Finance Money

Be Prepared: How to Cover a Financial Emergency

Financial Emergency

You can cross all of your fingers and all of your toes, but it’s a useless financial strategy when disaster strikes.

Life has a way of throwing you curveballs when you least expect it. You get sick, your car breaks down, and bills pile up. Do you know how you’ll be able to cover these extra expenses? 

If not, keep scrolling. Here are five different ways to pay for a surprising bill or repair. 

An Emergency Fund

A nest egg. A rainy-day fund. An emergency fund.

There’s a lot of different ways to talk about short-term savings, and they all amount to the same thing. It’s money you’ve set aside for emergencies that you can access quickly without penalties. 

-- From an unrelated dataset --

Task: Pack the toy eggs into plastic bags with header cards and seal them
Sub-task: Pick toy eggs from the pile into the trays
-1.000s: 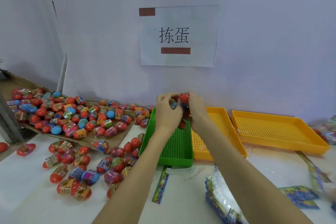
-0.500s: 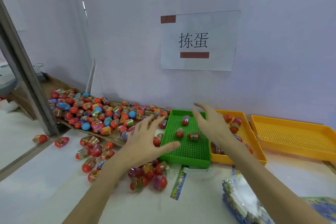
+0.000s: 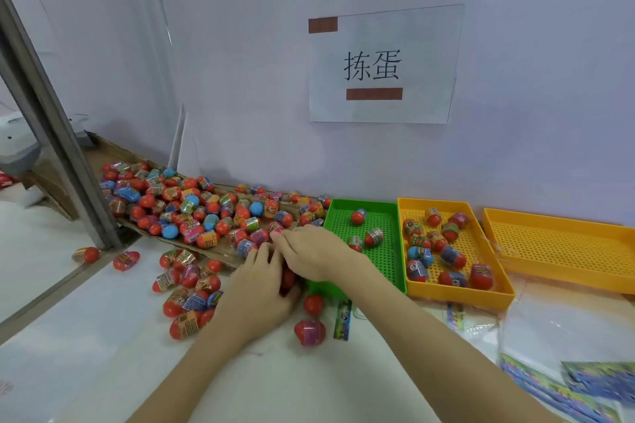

Tapping into personal savings is the best way to cover a financial emergency. But it’s not something everyone can do.  Fifty-eight percent of Americans have less than $1,000 in savings.

Most financial advisors suggest you have as much as six months’ worth of expenses sitting in a savings account. Some recommend doubling that to make sure you’re protected against life’s biggest emergencies — like long-term unemployment or a serious illness. 

Asking Friends and Family for Help

Borrowing from friends or family is a quick way to cover an unexpected expense, and it comes with less red tape involved with borrowing from a financial institution. 

While a family loan probably won’t come with strict rates and terms, it may come at a personal cost. Borrowing from loved ones often complicates your relationship. 

This is especially true when you don’t have a clear contract outlining everyone’s expectations and obligations. 

In a bind, generous loved ones might help you, but don’t expect them to agree enthusiastically. It’s about a 50-50 chance they’ll say no. 

Only 47 percent of Americans would lend money to their immediate family, and even less would lend to friends, extended family, or co-workers. 

An Unsecured Line of Credit

An unsecured line of credit acts as a safety net in emergencies. It keeps your finances from going splat when unexpected bills and repairs upset your budget’s equilibrium. 

It’s cash you borrow from a financial organization like a bank or online lender. But it’s unlike the average personal loan. 

Rather than receiving a lump-sum of money you pay back by a specific date, you’re given a credit limit you can use at your leisure. You only pay back as much as you use, and you only accrue interest on your outstanding balance.

Once you repay this balance, you have access to your full credit limit again and so on as you use and pay off your unsecured line of credit.

Some financial institutions require their borrowers to have good credit, but there are options available regardless of what score you have. Individual financial institutions may have different requirements.

If you have subprime credit, learn about your options for an unsecured line of credit before you run into an emergency. This way, you’ll know which route to take without delay. 

Figure it out Now, Not Later

Wishing for good luck isn’t an effective way to protect your budget in an emergency. This passive role in your finances won’t help you take on unexpected bills and repairs. 

A far better way to handle life’s curveballs is by being proactive. Be prepared by finding out which option works best with your finances. Then you won’t have to think twice before tapping into savings, asking for help, or borrowing an unsecured line of credit.